We are faced with people of faith who claim their prayers work and they receive guidance from their deity. Further, it doesn't seem to matter how profound or minuscule the subject matter of the prayer - the claim remains that these prayers work.
Now we can easily refute this, because of the absence of evidence, and mock those who continue to pray. We do this without much effort, because we don't believe their deities exist to even hear prayers, let alone answer them. So why are we not convincing? It may be that our human logical thought processes are actually feeding the faithful prayer belief, rather than contradicting its efficacy.
When we have a problem, we perceive that problem from within it. We know all the complexities and contradicting aspects of it, all the tiny nuances of it, we attribute emotional bias randomly and probably disproportionately and we end up with a burden of mixed and mashed information - confusion is almost inevitable. We can't see the wood for the trees.
We may then elect to talk this through with a friend, or via prayer to a deity. Here's where it gets interesting. We can't communicate the jumble as jumble. It has to be sorted out into a tale, so that it can be explained to our friend (or deity). In sorting through our minds to present the information in an understandable way, we go through a logical process of sorting through the mess to narrate a summary of the problem. In doing this, we sift through our jumble and present it in an orderly way.
Because of this, we see our own problem objectively and logically for the first time - in this way, we often see the solution for ourselves.
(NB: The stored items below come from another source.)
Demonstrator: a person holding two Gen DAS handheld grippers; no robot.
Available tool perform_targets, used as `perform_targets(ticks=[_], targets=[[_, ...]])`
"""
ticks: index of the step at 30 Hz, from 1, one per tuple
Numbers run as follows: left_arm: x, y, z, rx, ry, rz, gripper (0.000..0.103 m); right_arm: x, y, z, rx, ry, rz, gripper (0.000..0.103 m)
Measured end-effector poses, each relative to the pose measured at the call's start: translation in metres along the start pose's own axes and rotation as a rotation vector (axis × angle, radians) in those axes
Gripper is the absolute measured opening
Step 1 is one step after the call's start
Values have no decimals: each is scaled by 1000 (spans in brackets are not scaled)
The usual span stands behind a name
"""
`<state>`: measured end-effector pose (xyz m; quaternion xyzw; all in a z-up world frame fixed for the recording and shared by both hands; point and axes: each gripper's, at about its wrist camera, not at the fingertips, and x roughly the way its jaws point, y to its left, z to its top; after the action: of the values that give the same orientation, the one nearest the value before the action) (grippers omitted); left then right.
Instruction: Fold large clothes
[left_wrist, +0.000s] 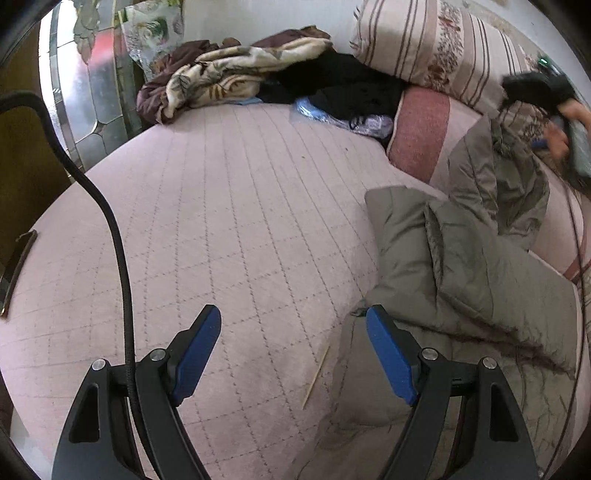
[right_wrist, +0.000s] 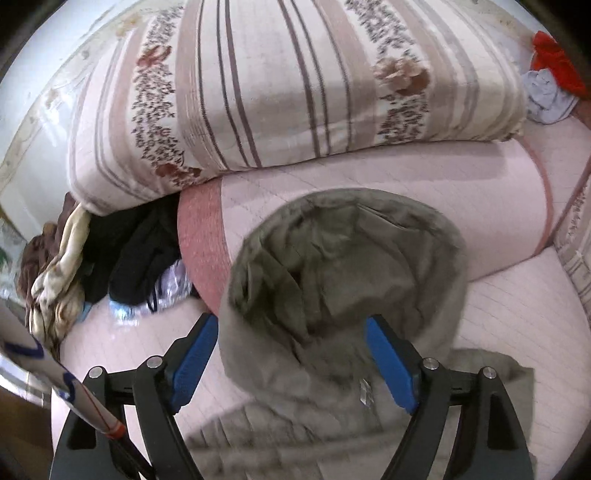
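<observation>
An olive-grey padded coat (left_wrist: 461, 258) lies rumpled on the pink quilted bed (left_wrist: 221, 221), at the right of the left wrist view. My left gripper (left_wrist: 293, 317) is open and empty, over the bed at the coat's left edge; its right finger (left_wrist: 391, 358) is above the coat's fabric. In the right wrist view the coat's fur-trimmed hood (right_wrist: 343, 266) lies open in front of my right gripper (right_wrist: 291, 328), which is open with the hood's base between its fingers. The right gripper also shows far right in the left wrist view (left_wrist: 543, 92), blurred.
A striped floral duvet (right_wrist: 295, 85) sits on a pink rolled quilt (right_wrist: 406, 206) at the back. A pile of black clothes (left_wrist: 343, 88) and a beige and brown blanket (left_wrist: 229, 74) lie at the bed's far end. A thin wooden stick (left_wrist: 316, 376) lies by the coat.
</observation>
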<state>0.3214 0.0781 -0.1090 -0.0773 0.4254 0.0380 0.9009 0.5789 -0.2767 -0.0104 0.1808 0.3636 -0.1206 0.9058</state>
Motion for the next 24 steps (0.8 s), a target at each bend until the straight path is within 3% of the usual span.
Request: perform_targets(ticks=[8, 10, 11, 12, 14, 18, 24], targets=[[12, -17, -6, 61, 22, 1, 80, 58, 6, 18, 80, 17, 10, 88], [15, -17, -7, 58, 35, -9, 80, 67, 6, 18, 83, 18, 1, 82], [16, -17, -8, 56, 40, -10, 80, 70, 5, 17, 79, 19, -5, 54], [18, -17, -8, 54, 45, -7, 80, 74, 4, 16, 76, 38, 17, 10], [18, -17, -7, 50, 49, -6, 80, 75, 0, 13, 87, 80, 65, 7], [12, -16, -4, 38, 42, -21, 80, 34, -7, 1, 12, 26, 54, 6], [0, -9, -3, 11, 31, -44, 80, -61, -22, -46, -78, -10, 118, 6]])
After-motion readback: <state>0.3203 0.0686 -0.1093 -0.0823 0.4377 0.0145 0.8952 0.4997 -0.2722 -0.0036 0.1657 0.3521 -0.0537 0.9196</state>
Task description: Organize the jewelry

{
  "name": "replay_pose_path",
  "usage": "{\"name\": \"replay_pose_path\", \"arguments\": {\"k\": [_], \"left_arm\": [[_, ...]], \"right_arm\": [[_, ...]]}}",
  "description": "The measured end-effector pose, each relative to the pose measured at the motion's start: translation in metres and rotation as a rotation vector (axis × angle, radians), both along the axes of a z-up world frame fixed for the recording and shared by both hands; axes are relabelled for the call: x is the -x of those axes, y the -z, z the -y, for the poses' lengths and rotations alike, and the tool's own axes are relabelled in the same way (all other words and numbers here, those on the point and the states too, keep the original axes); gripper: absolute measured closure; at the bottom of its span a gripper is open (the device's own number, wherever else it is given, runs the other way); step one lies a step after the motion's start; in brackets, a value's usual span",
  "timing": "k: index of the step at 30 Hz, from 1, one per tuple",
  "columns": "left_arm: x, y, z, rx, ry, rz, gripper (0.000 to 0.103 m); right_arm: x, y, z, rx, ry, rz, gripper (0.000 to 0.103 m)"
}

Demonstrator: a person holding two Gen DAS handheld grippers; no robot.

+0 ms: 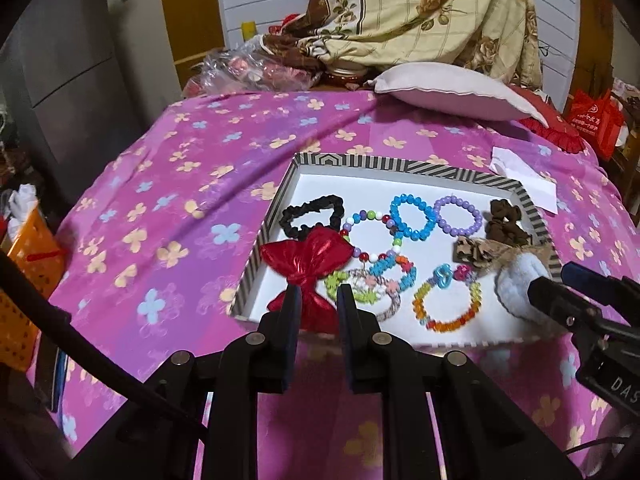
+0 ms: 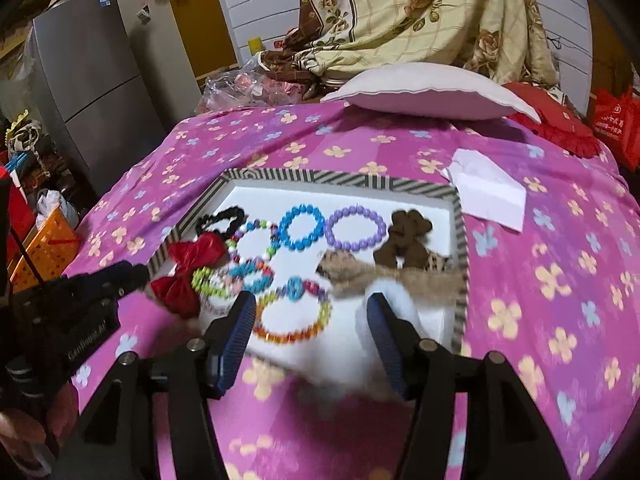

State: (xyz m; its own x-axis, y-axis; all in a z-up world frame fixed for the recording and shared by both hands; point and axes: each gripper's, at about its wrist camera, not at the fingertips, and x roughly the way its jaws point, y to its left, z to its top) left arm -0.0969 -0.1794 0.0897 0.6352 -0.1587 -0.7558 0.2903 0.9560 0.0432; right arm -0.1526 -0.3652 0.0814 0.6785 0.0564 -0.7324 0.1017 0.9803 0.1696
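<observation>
A striped-rim white tray (image 1: 362,160) (image 2: 344,178) on the pink bed holds a black scrunchie (image 1: 312,214), blue (image 1: 412,216) and purple (image 1: 458,216) bead bracelets, several colourful bracelets (image 1: 448,300), a brown bow (image 1: 506,222) and a red bow (image 1: 308,264). My left gripper (image 1: 318,296) is shut on the red bow's lower part at the tray's near left rim. My right gripper (image 2: 312,308) is open over the tray's near edge, with a white fluffy piece (image 2: 352,344) between its fingers and a tan fuzzy bow (image 2: 384,272) just ahead. It also shows in the left wrist view (image 1: 552,284).
A white pillow (image 1: 452,88) and floral blanket (image 1: 420,12) lie at the bed's far end. White paper (image 2: 490,192) lies right of the tray. An orange basket (image 1: 24,280) stands left of the bed, a red bag (image 2: 618,128) at the right.
</observation>
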Motion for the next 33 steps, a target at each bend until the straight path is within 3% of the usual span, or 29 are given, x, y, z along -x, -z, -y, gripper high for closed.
{"name": "replay_pose_path", "arguments": {"k": [18, 33], "left_arm": [[0.054, -0.02, -0.021, 0.028, -0.03, 0.042, 0.092], [0.073, -0.034, -0.022, 0.048, -0.038, 0.067, 0.092]], "right_arm": [[0.057, -0.007, -0.029, 0.042, 0.009, 0.015, 0.033], [0.074, -0.023, -0.034, 0.049, 0.03, 0.05, 0.03]]}}
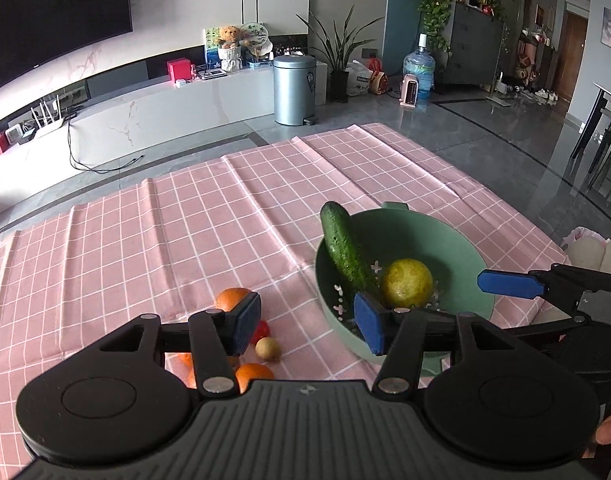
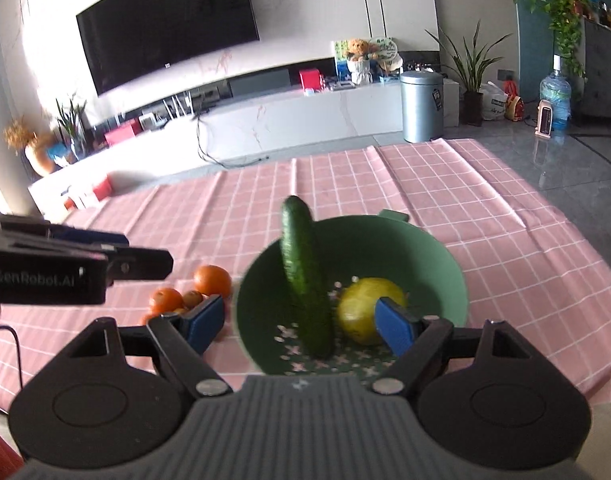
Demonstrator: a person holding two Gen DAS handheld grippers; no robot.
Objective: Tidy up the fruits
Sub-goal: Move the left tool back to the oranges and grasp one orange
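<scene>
We note even daylight in both views, colours true on the pink checked cloth (image 1: 209, 216). In the right wrist view strong glare from the upper left washes out the wall (image 2: 41, 40) beside the television (image 2: 169, 20) to white. The grey floor (image 1: 505, 136) carries soft sheen and reflections. Shadows under the green bowl (image 1: 481, 264) are faint and diffuse. Fisheye bending is heavy: the TV cabinet (image 1: 177, 108) curves, corners vignette dark. The left wrist view is sharp; the right wrist view is slightly smeared, with the cucumber (image 2: 305, 280) and yellow fruit (image 2: 365, 312) soft-edged.
</scene>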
It becomes obvious to us because we have had to rationalize it to express it verbally to a third party. By the time our friend has a chance to respond, very often we have already found the clarity we sought.
Now if you take that moment of clarity, you can attribute it to the above rationalization, or if your friend was your deity and you were praying, you could attribute it to your deity answering your prayer by putting the knowledge into your head.
In the latter case, you would be reinforcing your faith by appearing to have personal evidence of your prayer being answered.
Consequently, technically the act of prayer "works". In reality, it most likely worked because you were consulting yourself and you actually had the solution in your head, just waiting to take shape.
Another statistic I read somewhere (sorry, no link) was that on average, of the five top problems that we have at any one time, around four will reach resolution without our doing anything. Even if we reduce that by half, and estimate two out of five will self-resolve, it's still an interesting factor to be considered. In terms of prayer for all five issues, it might easily appear that the deity in fact resolves two or more of them.
If a devotee of a religion believes they have access to this 'magic', then confirmation bias is almost sure to rear its head. If you've ever been to a bingo hall, lucky charms and lucky ways to arrange your pens abound. I went because I was curious, and I inadvertently moved a 'lucky' doll belonging to a woman. The fury and rage she emanated was apparently not unusual. She had somehow convinced herself that this little lump of plastic was going to magically give her a win. Perhaps she won once when the little doll was placed just so, and that's what created the 'magic'.
Most people are looking for an edge, an advantage in a competitive world. Perhaps for the religious, their religion is provides just that - the 'lucky' edge that gives them that magical advantage.